I have a problem with failure – I dwell on it far too much. As with many things, intellectually I understand that failure is simply part of the positive feedback loop of learning, but I still struggle to move on. I do find some small comfort in mantras like, “Let go or be dragged”, “Take the life lesson and move on”, and “If you never fail, then you’re not pushing yourself far enough”. Another exercise that I find helpful is to step into the third person and ask myself what I would say to a friend who wanted to talk about a recent failure; the counsel I would offer in that situation is useful when I apply it to myself. [Case in point: last night I had “the game on my foot”, so-to-speak, in a tight match, but my shot got partially blocked and skimmed wide, and we settled for a harmful 1-1 draw…and I’ve been replaying the sequence in my head for ages. And this is for a rec soccer game that means very little in the grand scheme of things! The third-person says that I did well to work into a position to even get the opportunity, and that even if I’d done something different on the play the result might’ve been the same, and we as a team had many wasted chances, and…]
One could argue that leaders take on a particular risk of failure, in that the leaders are ultimately responsible for choosing a course of action. Additionally, they bear the burden of group failure if something goes wrong. However, you need leaders to take (calculated) risks in order to be exposed to upside, but many leaders shy away out of fear of failure. This fear is why many organizations suffer from the horrible costs of indecision. At Sandvine, our founders have engrained in our corporate philosophy (“The Sandvine Way”) that “3 out of 4 is better than 2 out of 2”, and I personally take comfort in knowing that mistakes are recognized as unavoidable when one is pushing for excellence. If you take responsible risks, you’ll have more successes, but at the cost of occasional mistakes.
Nevertheless, failure sucks. Yeah, yeah, it’s an opportunity to learn, it means you’re pushing yourself and growing, it’s part of life, being annoyed means you care…but come on, failure still sucks.
I know I’m not alone in this unhealthy habit; many (most?) of us have trouble getting over failure and moving forward. But take comfort! Being burdened by failure isn’t something that is limited to particular demographics. Even (especially?) some of the greatest and most accomplished athletes of our time deal with the self-doubt that is a byproduct of failure.
If you haven’t noticed by now, you’ll soon recognize that I’m a bit of a sports nut – I follow many sports and related stories, and I see many parallels between sport and life in general.
Late last year, thanks to a thoroughly entertaining and revealing article in Sports Illustrated, I began to take particular interest in LeBron James. I have immense respect for his drive to work as hard as he does when he has enough natural talent to coast and excel. I’m also not condoning “The Decision”, although I learned the behind-the-scenes story from the quite entertaining book, “Those Guys Have All the Fun: Inside the World of ESPN”.

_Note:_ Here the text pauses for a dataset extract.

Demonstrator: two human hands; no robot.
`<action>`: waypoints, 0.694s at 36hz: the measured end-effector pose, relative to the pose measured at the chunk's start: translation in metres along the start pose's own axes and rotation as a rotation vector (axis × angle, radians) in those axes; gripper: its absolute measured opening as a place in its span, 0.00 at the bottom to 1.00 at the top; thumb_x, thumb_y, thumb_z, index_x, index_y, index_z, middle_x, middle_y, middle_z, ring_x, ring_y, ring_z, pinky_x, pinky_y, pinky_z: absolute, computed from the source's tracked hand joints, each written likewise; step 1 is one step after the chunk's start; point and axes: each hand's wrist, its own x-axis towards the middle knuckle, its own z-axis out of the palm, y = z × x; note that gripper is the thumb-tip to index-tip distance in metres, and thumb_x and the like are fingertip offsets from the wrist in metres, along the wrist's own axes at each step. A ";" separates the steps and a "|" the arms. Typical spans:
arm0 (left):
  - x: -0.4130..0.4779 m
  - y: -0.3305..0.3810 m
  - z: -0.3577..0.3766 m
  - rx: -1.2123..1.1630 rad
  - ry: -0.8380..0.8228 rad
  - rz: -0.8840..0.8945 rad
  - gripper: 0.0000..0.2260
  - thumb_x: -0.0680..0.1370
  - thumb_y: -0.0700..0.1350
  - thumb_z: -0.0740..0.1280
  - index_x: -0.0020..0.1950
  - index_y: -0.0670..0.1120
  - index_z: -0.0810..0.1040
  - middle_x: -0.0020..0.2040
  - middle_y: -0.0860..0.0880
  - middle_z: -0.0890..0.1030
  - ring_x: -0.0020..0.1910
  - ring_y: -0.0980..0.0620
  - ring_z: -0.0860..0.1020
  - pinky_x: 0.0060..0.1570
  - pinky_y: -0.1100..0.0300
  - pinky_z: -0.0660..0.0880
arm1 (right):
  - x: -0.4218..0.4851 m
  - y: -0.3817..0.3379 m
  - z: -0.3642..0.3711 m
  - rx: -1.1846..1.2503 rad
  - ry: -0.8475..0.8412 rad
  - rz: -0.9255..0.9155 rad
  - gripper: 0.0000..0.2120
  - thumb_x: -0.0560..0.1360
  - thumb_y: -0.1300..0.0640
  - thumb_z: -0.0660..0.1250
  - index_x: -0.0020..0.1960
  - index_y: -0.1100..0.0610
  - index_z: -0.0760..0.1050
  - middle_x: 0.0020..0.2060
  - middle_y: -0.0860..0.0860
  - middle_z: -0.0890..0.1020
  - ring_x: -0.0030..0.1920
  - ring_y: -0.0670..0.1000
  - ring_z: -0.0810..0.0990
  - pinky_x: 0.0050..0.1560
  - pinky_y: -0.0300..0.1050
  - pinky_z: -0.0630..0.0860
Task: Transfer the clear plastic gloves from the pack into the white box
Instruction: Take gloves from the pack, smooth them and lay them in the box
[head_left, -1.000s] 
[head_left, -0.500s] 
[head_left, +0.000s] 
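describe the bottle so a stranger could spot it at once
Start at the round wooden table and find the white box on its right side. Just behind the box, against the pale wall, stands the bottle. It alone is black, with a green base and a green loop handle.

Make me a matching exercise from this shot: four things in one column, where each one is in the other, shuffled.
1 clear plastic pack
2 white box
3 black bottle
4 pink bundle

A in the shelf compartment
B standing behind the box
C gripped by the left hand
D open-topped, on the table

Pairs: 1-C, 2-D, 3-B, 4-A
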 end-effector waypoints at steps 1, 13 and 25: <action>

This morning I was reading about how James’ iconic Finals-clinching shot was a perfect reward for the offseason effort he’s invested to refine an already-frighteningly complete game, and in the comments at the bottom of the piece a reader posted a link to an article in Golden Gate Sports. Quoting from the piece, by Samuel Charles:
“Jordan will live the rest of his life never having failed in the NBA Finals, or having been ridiculed mercilessly for doing so, and Mike never needed to summon the will to succeed when the entire world knew he was experiencing a crisis in confidence…His Airness knew no such mortal defects, and we deified him for his perceived perfection, but failure is at the very core of being human, and overcoming those scars its (sic) left on our psyche is a testament to an altogether different kind of greatness, one that requires us to vanquish adversaries of our own making, while offering a reward that’s far more personal…Cloaked in a shell of tattooed muscle, and carrying passengers to the rim for monster dunks on the regular, LeBron appears chiseled out of granite, but we all know he’s fragile and prone to doubting himself, and yet he’s somehow still proud, determined, and to me at least, all the more appealing for his imperfections.”
How we respond to failure is what characterizes us, not the failure itself.
It would be easy to coast through life failure-free, but to do so would require avoiding opportunities to succeed, opportunities to live. LeBron responded to past criticisms by hitting the gym, shooting countless shots, studying game film, and doing whatever he could to strengthen any weakness in his arsenal, even if the weakness was only relative to the rest of his greatness. In the end, he was able to exorcise his Finals demons, but not the self-doubt. Unfortunately, there’s never any guarantee that the opportunity to redeem oneself will always come, as we rarely have complete control of our circumstances. The best we can do is, well, our best. Learn, respond, correct, move forward, etc. and take satisfaction that you’ve tried. For me, in this trivial case that is still on my mind, this means continuing to work on my fitness and to get some practice drilling one timers at a full-sprint.
Elsewhere in life it might mean practicing a presentation beforehand, developing a skill that you need to land your dream job, setting a reminder about a friend’s birthday, or performing better due diligence before making a costly acquisition. A simple lesson indeed, but one that applies to all facets of our existence.